Edmonton needs subsidized housing that can accommodate large families of refugees and immigrants, the co-ordinator of housing for the Mennonite Centre for Newcomers said Tuesday.
One out of five families she sees is too big for accommodation that is available in Edmonton, Delmy Garcia-Hoyt said.
"The most that I have seen is ... a four-bedroom. You cannot put a family of eight to nine children in a four-bedroom apartment plus the mom and the dad," Garcia-Hoyt said.
Yadira San Juan knows how challenging it can be for a family living in a space that is too small. San Juan came to Edmonton from Colombia three years ago as a single mother of five children and lived in a two-bedroom apartment.
Through Garcia-Hoyt as translator, San Juan says the cramped quarters put extra stress on her family.

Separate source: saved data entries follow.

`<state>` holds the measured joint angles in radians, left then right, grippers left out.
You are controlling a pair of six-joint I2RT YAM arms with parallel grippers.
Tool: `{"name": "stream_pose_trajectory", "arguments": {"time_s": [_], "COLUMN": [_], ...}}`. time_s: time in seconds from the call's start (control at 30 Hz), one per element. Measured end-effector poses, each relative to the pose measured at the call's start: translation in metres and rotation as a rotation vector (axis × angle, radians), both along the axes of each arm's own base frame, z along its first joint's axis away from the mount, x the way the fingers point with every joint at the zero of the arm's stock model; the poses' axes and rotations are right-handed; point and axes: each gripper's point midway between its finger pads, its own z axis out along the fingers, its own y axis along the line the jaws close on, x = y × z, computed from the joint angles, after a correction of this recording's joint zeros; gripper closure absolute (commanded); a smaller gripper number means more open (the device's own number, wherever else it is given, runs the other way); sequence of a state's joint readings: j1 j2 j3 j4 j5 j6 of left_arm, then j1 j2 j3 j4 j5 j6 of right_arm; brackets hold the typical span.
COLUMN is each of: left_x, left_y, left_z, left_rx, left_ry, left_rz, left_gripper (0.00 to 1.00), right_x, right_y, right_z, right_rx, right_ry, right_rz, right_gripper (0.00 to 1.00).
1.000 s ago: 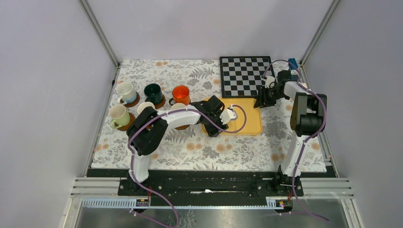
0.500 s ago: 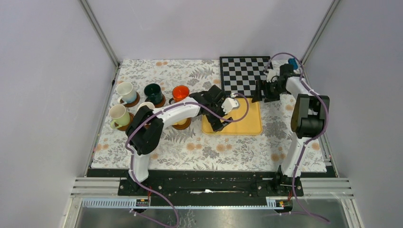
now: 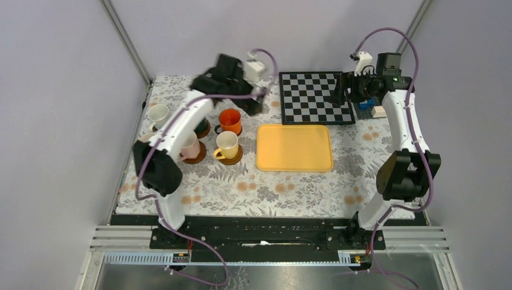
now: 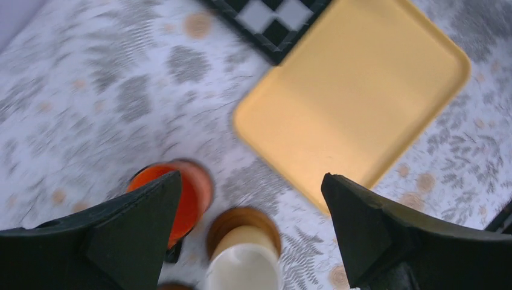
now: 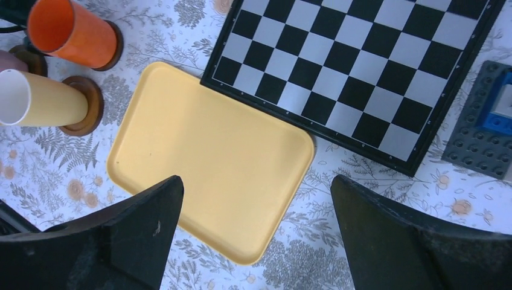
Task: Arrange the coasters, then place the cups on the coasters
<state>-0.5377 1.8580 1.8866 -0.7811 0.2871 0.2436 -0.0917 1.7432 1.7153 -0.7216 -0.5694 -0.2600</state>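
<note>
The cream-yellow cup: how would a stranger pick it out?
Find the flat yellow tray in the middle of the flowered cloth. Just off its left edge stands the cream-yellow cup on a dark round coaster. It is the cup nearest the tray; the orange cup behind it and the pink cup to its left differ in colour.

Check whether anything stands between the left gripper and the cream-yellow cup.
Nothing visible does: the open left gripper hangs above the cream-yellow cup, which shows in its gap; the orange cup stands close beside.

Cups [image 3: 228,144] sit on coasters [image 3: 236,160] left of the tray [image 3: 294,147]; the chessboard [image 3: 314,96] lies behind it.
</note>
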Motion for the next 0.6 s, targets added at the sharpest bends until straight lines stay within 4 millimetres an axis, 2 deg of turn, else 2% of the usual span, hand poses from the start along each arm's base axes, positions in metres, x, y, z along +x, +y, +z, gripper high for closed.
{"name": "stream_pose_trajectory", "arguments": {"time_s": [0.07, 0.1, 0.17, 0.23, 0.3, 0.37, 0.47, 0.6], "left_x": [0.018, 0.027, 0.037, 0.033, 0.019, 0.0, -0.023, -0.033], "left_y": [0.042, 0.071, 0.118, 0.176, 0.211, 0.235, 0.255, 0.276], "left_z": [0.022, 0.034, 0.05, 0.059, 0.061, 0.058, 0.046, 0.018], "left_rx": [-0.053, -0.081, -0.12, -0.145, -0.155, -0.162, -0.162, -0.159], "left_ry": [-0.005, -0.014, -0.041, -0.063, -0.077, -0.085, -0.085, -0.028], "left_rz": [0.098, 0.166, 0.274, 0.408, 0.493, 0.557, 0.615, 0.689], "left_gripper": [0.01, 0.01, 0.01, 0.01, 0.01, 0.01, 0.01, 0.01], "right_x": [-0.008, -0.013, -0.024, -0.035, -0.044, -0.052, -0.062, -0.066], "right_y": [-0.001, -0.002, -0.005, -0.012, -0.021, -0.029, -0.036, -0.034], "right_z": [0.015, 0.02, 0.024, 0.018, 0.003, -0.018, -0.045, -0.059], "right_rx": [-0.002, -0.002, -0.001, 0.007, 0.019, 0.034, 0.047, 0.058], "right_ry": [-0.033, -0.046, -0.056, -0.049, -0.018, 0.029, 0.096, 0.12], "right_rz": [-0.004, -0.01, -0.021, -0.043, -0.076, -0.107, -0.139, -0.145], "right_gripper": [0.0, 0.0, 0.0, 0.0, 0.0, 0.0, 0.0, 0.0]}}
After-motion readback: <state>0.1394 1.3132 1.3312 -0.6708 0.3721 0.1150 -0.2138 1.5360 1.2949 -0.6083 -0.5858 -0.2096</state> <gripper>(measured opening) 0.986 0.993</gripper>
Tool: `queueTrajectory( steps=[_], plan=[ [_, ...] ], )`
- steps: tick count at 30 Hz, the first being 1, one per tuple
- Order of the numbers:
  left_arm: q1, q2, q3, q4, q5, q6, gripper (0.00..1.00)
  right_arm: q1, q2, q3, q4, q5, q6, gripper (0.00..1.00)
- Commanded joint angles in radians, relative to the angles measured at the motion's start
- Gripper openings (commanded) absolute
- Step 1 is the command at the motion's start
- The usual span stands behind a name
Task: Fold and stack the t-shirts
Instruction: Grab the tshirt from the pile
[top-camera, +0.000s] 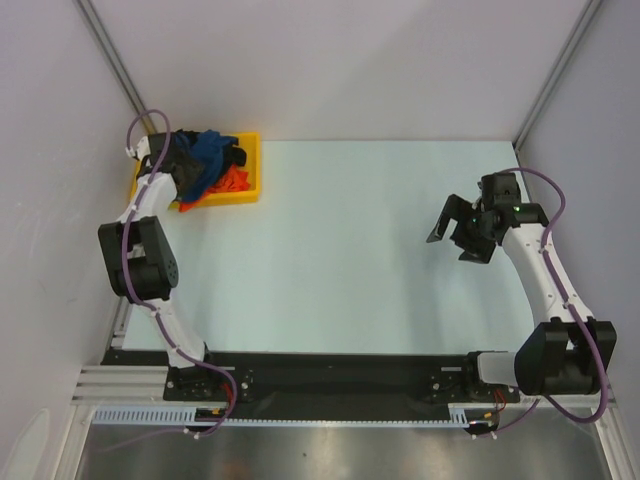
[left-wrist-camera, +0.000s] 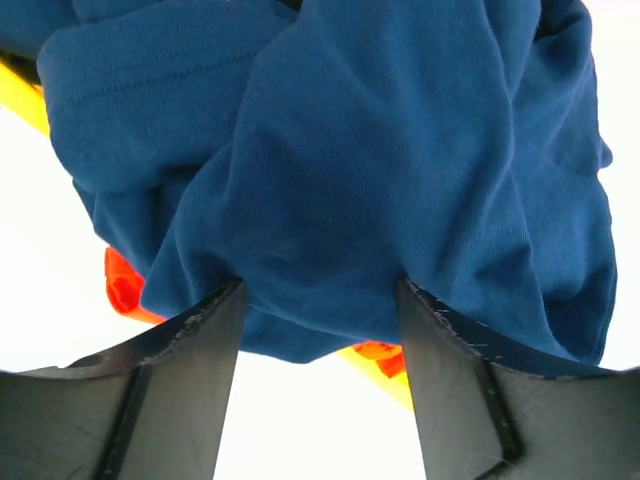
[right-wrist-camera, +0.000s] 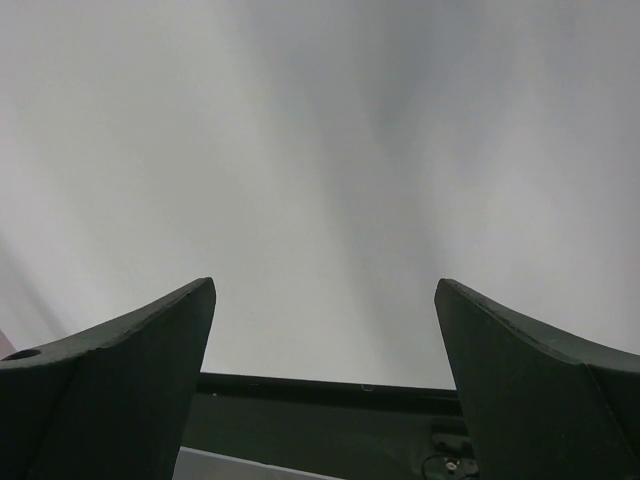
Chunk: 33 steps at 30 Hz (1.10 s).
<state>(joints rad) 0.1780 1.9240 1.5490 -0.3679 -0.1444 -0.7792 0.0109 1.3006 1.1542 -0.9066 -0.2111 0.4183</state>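
While the left hand (top-camera: 183, 160) reaches into the yellow tray (top-camera: 250, 187), the three t-shirts lie heaped inside it: one blue t-shirt (top-camera: 208, 152) on top, one black t-shirt (top-camera: 233, 155) at its right side, and one orange-red t-shirt (top-camera: 232, 182) showing below them at the tray's near edge. There is just this one tray, and it sits in the far left corner of the pale tabletop (top-camera: 350, 250).

In the left wrist view the blue t-shirt (left-wrist-camera: 380, 170) fills nearly the whole picture. A fold of it bulges down between the hand's two dark fingers (left-wrist-camera: 190, 350), and the cloth touches the inner tip of each. The fingers stand apart on either side of that fold. I cannot tell whether they pinch it or merely straddle it. Bits of the orange-red t-shirt (left-wrist-camera: 125, 285) peek out under the blue cloth, and a strip of the tray's yellow rim (left-wrist-camera: 22, 98) shows at the left edge.

The right hand (top-camera: 452, 245) hangs above the tabletop, well to the right of the tray, far from all three shirts. Its two fingers (right-wrist-camera: 120, 380) are spread wide with nothing between them, released and holding nothing. The right wrist view shows only a plain pale surface beyond them.
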Motion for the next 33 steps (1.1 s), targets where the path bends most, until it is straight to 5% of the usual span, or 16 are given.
queueTrajectory(
  steps=[1, 4, 7, 11, 17, 25, 29, 33],
  plan=[
    [0.018, 0.021, 0.042, 0.023, 0.046, -0.014, 0.63, -0.003, -0.003, 0.045, 0.018, -0.008, 0.014, 1.00],
    [0.021, 0.021, 0.030, 0.067, 0.087, -0.011, 0.37, -0.003, -0.004, 0.045, 0.018, -0.008, 0.014, 1.00],
    [0.023, 0.018, 0.026, 0.098, 0.127, -0.008, 0.28, -0.003, -0.004, 0.050, 0.017, -0.027, 0.007, 1.00],
    [0.023, -0.032, -0.029, 0.174, 0.198, -0.008, 0.01, -0.003, 0.005, 0.053, 0.015, -0.057, -0.013, 0.99],
    [-0.017, -0.209, -0.184, 0.293, 0.282, -0.071, 0.00, 0.053, 0.009, 0.055, 0.006, -0.071, -0.032, 0.98],
    [-0.061, -0.398, -0.178, 0.331, 0.223, -0.048, 0.00, 0.210, 0.009, 0.105, -0.003, -0.047, -0.058, 0.99],
    [-0.098, -0.370, 0.044, 0.385, 0.327, -0.006, 0.00, 0.254, 0.003, 0.128, 0.009, -0.043, -0.053, 1.00],
    [-0.248, -0.315, 0.440, 0.132, 0.342, 0.204, 0.00, 0.253, 0.017, 0.190, 0.038, -0.085, -0.018, 1.00]
  ],
)
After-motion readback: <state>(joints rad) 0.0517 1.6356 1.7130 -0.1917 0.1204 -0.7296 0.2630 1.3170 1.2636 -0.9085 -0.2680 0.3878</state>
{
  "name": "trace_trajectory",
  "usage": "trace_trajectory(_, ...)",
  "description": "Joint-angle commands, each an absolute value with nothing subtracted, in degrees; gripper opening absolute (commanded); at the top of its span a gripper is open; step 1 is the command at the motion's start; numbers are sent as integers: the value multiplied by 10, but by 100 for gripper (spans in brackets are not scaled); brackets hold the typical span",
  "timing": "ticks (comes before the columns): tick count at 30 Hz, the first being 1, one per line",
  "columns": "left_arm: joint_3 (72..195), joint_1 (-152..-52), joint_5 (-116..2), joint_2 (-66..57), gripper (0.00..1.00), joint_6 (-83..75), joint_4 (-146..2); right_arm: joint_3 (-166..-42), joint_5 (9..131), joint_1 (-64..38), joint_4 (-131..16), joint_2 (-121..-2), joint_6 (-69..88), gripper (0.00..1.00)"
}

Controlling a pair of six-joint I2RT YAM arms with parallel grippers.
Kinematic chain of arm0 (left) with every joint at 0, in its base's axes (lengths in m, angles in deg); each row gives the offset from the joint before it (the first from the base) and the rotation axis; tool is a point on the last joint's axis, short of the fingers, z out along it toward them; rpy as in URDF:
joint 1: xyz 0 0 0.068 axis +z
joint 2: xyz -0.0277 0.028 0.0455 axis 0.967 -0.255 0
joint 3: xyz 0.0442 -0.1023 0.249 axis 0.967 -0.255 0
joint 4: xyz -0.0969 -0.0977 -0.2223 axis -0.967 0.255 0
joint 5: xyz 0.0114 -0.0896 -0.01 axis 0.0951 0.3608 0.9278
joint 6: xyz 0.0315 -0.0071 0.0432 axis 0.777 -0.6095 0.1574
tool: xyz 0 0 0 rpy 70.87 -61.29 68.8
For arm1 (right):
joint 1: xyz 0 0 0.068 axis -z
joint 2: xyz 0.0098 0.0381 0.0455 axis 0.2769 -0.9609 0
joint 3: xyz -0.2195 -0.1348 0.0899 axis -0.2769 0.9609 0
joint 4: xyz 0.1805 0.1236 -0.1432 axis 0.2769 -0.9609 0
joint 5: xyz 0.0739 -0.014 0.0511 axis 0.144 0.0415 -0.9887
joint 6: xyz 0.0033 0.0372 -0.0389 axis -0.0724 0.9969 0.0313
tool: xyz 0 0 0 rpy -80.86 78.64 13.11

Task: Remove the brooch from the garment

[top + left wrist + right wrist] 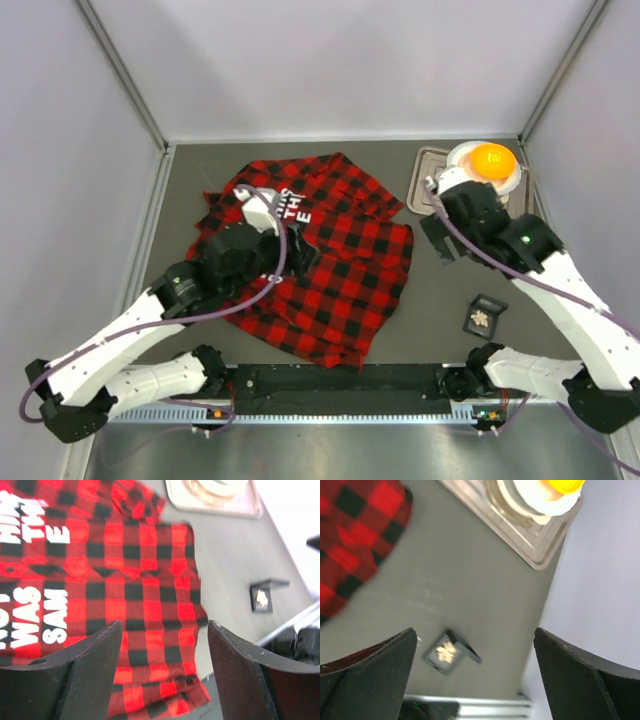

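1. The brooch (482, 319) is lying in a small black box (494, 301) on the table, near right, well apart from the garment (330, 270).
2. The left gripper (164, 630) is hanging wide and empty over the plaid; lowering it risks snagging cloth.
3. The right gripper (476, 635), also wide and empty, is hovering far right; a careless sweep risks tipping the box.

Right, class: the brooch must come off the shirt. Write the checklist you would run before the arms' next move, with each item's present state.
1. Brooch off the shirt: ok; it lies in a small black box on the table, apart from the shirt.
2. Left gripper empty: ok; open, above the shirt.
3. Right gripper empty: ok; open, above the table.
4. Box shut: not ok; the brooch shows inside.
5. Nothing else pinned to the shirt: cannot tell; parts of it are hidden.
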State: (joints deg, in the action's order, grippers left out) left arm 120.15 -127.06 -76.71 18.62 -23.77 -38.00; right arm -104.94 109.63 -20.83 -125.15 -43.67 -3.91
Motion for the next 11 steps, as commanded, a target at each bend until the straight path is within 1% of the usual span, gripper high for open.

"The stress came that we used to have lots of fights because we didn't have the space," San Juan said through Garcia-Hoyt.
Mohammad Nazari, his wife and eight children came from Afghanistan. They live in a subsidized housing complex, but because the family is so large its members live in separate townhouses, half a block apart.
Nazari is working 10-hour days, six days a week, to earn enough money to buy a house one day.
The social agencies that work with immigrants and refugees say affordable new housing being built by the city and the provincial government in Edmonton should include a few spaces specifically for large families.
Millions of dollars have been promised by both levels of government for affordable housing to be built in Edmonton over the next decade.